Can I make it to the interview? I’ll have to make up some excuse to take the car. I’ll find a way. Even if I have to steal the keys, I’ll find a way.

“I’ll be there,” I write.

I hope it’s not a cop I just emailed. Although going to jail would mean moving out, too, so…

Little potted plants next to me wilt on the doorstep in clay pots painted with tribal patterns. Don’t ask me which tribe it’s supposed to be. My parents got them from the dollar store in the city on one of our monthly trips.

Spider webs hang between the window screen and the front window. Cracks in the wall at the window’s corners make it look like they’re stretched even further. The gutters are clean, though. No leaves to clog them. The door is freshly painted shade of garish red, but the shutters are a nice green.

My jeans scrape the sidewalk as I shift around a little. Sitting cross-legged hurts my ankles after a while.

Am I being stupid? Is this really what I want? I pull up the video again.

They look so passionate. And independent.

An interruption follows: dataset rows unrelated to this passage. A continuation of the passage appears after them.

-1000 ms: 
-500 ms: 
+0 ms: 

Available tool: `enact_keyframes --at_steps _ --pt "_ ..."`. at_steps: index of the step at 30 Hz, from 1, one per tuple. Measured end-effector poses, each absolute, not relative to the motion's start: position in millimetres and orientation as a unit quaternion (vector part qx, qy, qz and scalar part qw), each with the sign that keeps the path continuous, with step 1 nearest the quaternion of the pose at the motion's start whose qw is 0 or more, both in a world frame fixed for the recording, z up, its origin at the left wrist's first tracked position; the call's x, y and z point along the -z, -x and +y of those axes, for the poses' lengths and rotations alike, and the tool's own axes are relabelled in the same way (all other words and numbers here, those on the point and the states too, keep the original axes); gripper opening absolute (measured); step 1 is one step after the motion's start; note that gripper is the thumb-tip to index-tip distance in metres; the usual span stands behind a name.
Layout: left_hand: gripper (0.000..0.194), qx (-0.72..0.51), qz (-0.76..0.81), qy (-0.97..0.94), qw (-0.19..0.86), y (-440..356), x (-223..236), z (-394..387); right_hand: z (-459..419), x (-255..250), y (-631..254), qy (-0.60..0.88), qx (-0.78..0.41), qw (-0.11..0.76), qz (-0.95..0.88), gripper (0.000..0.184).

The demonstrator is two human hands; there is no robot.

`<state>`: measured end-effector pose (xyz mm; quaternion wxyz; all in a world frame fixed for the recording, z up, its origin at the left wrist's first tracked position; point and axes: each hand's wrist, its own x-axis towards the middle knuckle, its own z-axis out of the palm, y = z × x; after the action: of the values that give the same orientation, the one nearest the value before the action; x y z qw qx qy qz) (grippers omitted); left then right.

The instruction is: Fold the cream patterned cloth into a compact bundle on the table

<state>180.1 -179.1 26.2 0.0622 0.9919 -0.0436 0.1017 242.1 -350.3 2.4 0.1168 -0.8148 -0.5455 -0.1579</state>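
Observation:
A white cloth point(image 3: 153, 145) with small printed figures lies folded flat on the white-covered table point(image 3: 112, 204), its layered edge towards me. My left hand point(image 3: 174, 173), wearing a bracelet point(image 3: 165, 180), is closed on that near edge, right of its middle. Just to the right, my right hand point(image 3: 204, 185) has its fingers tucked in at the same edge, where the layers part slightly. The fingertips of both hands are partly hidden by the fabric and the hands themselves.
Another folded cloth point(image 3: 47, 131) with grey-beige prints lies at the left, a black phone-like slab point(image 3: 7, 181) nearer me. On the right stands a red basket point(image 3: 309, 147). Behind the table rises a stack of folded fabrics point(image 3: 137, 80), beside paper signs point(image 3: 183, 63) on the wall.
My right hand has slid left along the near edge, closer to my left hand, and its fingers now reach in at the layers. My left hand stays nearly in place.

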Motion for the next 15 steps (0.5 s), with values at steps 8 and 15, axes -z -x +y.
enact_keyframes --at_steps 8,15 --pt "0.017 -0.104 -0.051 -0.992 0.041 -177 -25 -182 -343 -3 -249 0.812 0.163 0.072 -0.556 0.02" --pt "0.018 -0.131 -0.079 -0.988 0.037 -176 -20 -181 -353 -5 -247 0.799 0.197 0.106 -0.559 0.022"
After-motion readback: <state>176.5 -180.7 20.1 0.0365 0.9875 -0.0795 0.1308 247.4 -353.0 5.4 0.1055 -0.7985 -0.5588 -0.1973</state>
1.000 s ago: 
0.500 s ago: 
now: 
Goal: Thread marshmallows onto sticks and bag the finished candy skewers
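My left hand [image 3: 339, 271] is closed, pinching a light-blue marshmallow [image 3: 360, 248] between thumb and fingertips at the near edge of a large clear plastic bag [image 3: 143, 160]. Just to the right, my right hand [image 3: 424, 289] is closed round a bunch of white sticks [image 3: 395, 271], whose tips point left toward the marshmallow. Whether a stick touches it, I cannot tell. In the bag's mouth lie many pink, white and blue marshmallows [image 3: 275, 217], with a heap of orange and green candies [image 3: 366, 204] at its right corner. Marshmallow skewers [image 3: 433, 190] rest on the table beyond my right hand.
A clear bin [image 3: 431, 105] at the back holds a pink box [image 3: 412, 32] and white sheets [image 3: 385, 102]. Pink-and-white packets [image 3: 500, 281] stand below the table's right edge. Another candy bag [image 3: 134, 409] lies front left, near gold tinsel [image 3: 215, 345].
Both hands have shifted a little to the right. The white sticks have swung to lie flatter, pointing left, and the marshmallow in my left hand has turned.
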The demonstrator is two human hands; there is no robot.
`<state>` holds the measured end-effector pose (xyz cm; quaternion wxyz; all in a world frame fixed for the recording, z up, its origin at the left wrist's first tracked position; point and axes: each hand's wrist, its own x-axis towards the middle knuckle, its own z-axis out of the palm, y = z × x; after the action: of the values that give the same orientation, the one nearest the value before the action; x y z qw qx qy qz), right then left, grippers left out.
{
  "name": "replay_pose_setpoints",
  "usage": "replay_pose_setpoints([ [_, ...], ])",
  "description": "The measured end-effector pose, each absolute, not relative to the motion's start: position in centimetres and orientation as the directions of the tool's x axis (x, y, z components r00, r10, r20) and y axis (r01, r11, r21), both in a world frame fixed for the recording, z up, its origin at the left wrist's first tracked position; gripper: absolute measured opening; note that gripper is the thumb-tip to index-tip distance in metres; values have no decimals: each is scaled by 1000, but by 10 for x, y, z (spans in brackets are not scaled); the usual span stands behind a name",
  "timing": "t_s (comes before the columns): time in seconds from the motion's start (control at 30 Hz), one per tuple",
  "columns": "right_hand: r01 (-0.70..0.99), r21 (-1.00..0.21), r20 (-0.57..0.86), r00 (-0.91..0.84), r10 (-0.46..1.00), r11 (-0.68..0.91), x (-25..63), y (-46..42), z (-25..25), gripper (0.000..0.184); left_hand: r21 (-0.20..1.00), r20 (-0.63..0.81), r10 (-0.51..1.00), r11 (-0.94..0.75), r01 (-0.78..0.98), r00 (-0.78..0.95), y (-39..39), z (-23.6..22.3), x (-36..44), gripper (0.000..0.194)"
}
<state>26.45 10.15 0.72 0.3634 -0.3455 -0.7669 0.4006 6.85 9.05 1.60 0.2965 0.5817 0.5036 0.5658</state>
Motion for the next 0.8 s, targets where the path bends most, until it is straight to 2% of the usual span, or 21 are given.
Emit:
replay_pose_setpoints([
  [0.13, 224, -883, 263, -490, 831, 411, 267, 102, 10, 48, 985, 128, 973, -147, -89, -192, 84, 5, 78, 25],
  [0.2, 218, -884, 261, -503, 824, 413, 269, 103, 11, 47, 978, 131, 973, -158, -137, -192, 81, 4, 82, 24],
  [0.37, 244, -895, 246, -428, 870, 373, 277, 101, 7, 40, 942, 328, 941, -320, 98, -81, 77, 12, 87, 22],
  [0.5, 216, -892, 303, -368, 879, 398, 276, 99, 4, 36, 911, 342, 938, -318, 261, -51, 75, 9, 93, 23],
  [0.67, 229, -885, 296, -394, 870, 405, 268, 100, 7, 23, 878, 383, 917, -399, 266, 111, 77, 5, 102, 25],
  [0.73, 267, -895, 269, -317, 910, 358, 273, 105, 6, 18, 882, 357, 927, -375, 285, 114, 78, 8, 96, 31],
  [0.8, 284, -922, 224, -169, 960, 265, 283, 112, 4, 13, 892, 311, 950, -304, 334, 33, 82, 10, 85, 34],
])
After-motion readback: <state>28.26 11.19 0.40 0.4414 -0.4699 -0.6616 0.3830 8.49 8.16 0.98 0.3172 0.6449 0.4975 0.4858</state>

My life here isn’t going to get any better. I’ve been applying and applying for jobs, and the few people that have responded have all given me no’s. I don’t want to live with my parents forever, and I’m not going into debt to pay for a house I can’t afford when there’s no guarantee I’ll be able to get a job to make the payments. I’m not stupid. So, I can’t move out yet. Not until I can afford it. Maybe with the resistance, I can.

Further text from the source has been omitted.